- [ACTION ITEM]
Note every line in the entries that contains the string "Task", and copy it.

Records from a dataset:
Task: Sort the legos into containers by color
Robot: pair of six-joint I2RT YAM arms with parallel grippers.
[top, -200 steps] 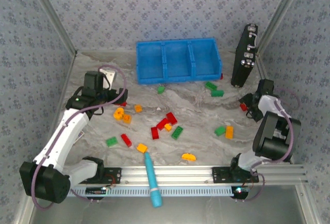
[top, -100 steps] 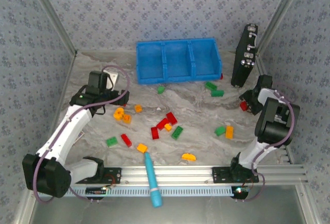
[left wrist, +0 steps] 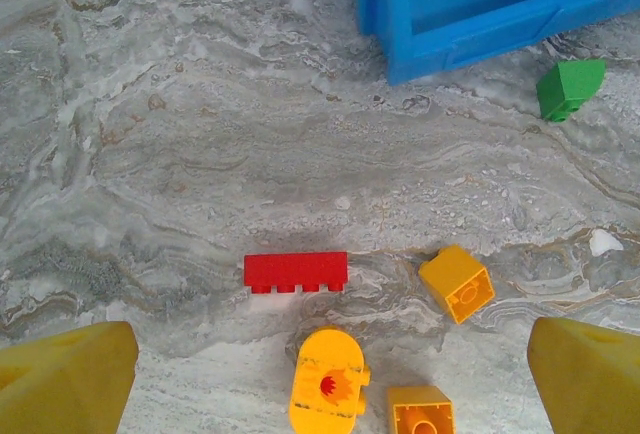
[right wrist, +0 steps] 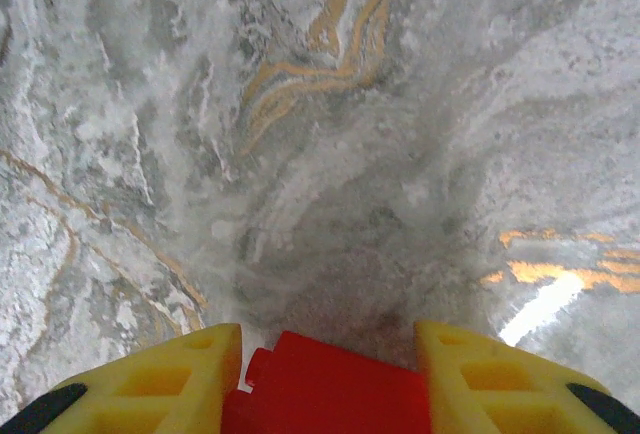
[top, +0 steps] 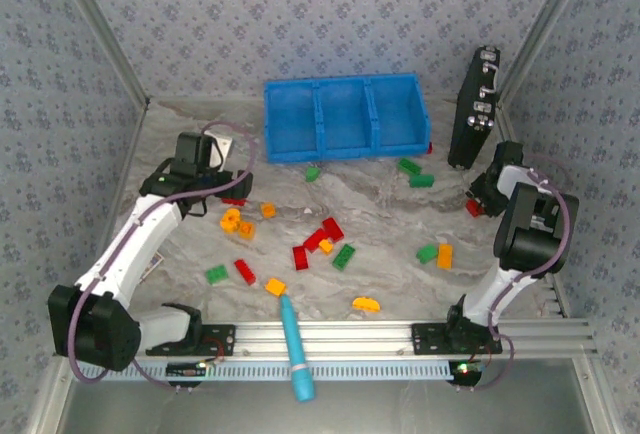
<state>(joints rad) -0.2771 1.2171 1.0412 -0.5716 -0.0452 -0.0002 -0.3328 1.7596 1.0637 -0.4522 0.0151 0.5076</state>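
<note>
Legos (top: 333, 228): one red brick (right wrist: 320, 389) sits between the right fingers (right wrist: 150, 384), both yellow pads drawn in against its sides, so read as a grip on it; cannot tell whether it is clear of the marbled surface (right wrist: 330, 154). In the top view this is at the right edge of the surface, just in front of the upright black case (top: 474, 109). Left fingers (left wrist: 60, 379) spread fully wide, holding nothing, hanging over a flat red four-stud brick (left wrist: 295, 272), with orange-yellow bricks (left wrist: 456, 283) just beside it; a green brick (left wrist: 570, 87) lies near the corner of the blue tray (left wrist: 470, 39). Every brick I can make out in the top view lies loose on the surface outside the tray, red, green and orange-yellow mixed, a teal stick (top: 295, 349) at the near rail. Step judged: first pick of a red, sorting barely begun. Next move calls for a lift, a carry leftward to the far-middle tray, clearing its low wall before release, and keeping that compartment for reds. Writing: none legible; a rounded orange-yellow piece (left wrist: 327, 389) bears a small red printed mark, not text; the case shows pale fittings, no readable label
</note>
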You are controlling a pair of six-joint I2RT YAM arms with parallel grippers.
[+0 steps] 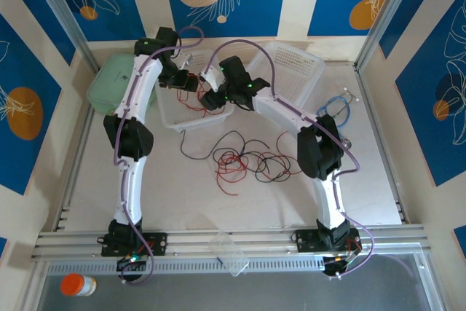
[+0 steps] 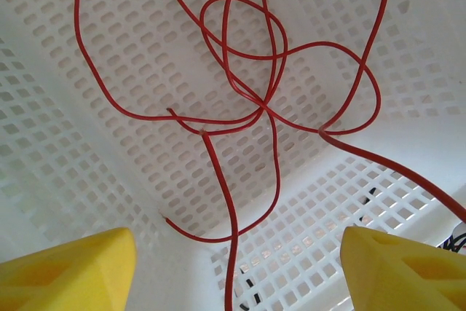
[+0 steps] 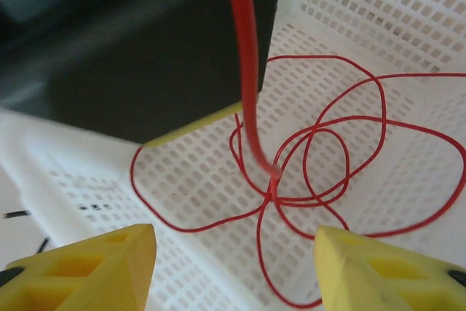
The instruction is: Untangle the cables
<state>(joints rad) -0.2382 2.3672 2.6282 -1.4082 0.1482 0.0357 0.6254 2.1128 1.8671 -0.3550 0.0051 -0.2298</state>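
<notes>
Top external view: the left gripper [image 1: 189, 83] hangs over the white basket [image 1: 177, 120], fingers spread apart above a looped red cable [image 2: 262, 107] lying inside. Just right of it, the right gripper [image 1: 210, 98] is likewise spread wide, with a red strand [image 3: 247, 71] rising close before it. More red and black cables [image 1: 251, 159] lie tangled on the table [image 1: 378, 180].

Red cable [image 2: 263, 105], white perforated basket [image 2: 109, 71], yellow left claw fingertips [image 2: 73, 271]
</notes>
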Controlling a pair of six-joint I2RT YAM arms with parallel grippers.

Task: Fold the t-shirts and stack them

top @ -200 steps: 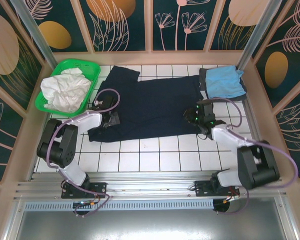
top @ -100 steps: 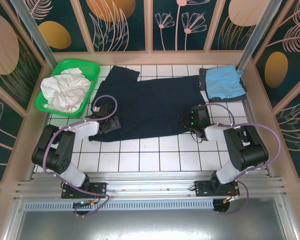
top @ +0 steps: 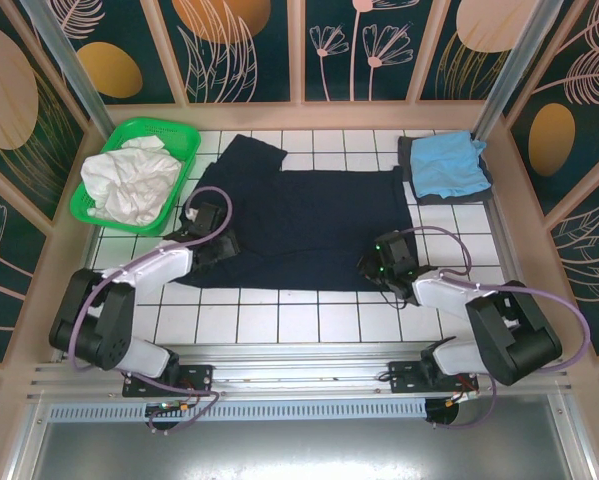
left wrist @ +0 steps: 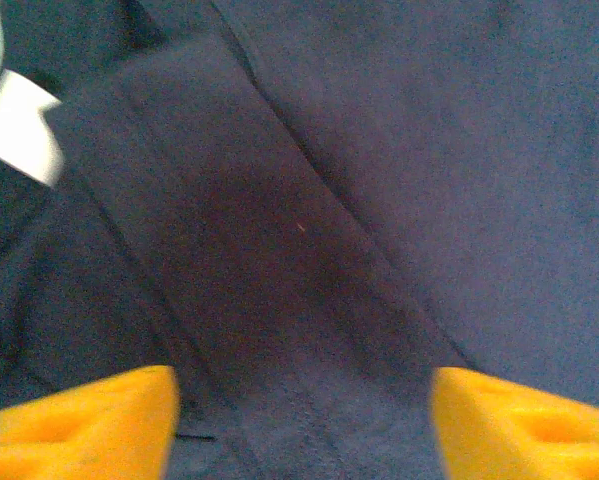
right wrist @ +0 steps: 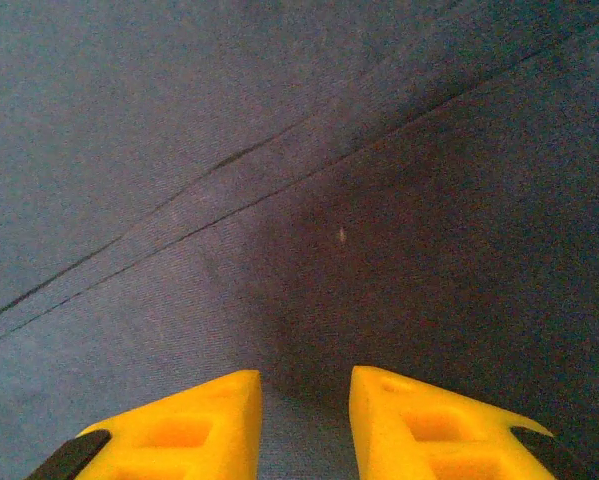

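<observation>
We judge the first fold is being set up. The navy t-shirt (top: 309,225) lies spread flat across the middle of the tiled surface (top: 299,320). The light blue t-shirt (top: 444,165) sits on the dark grey t-shirt (top: 407,160) in the far right corner. The left pincer (top: 211,247) stands spread, straddling a raised fold near the sleeve. The right pincer (top: 382,265) is nearly pressed together, seemingly pinching cloth by the near hem. Next, the left should close so both lift evenly. The wrist views are blurred, and the grey shirt is mostly covered.

No readable text, brand or number on the navy t-shirt (top: 309,220)
</observation>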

- [REPLY TO THE EXERCISE]
Task: Sort the legos into containers by color
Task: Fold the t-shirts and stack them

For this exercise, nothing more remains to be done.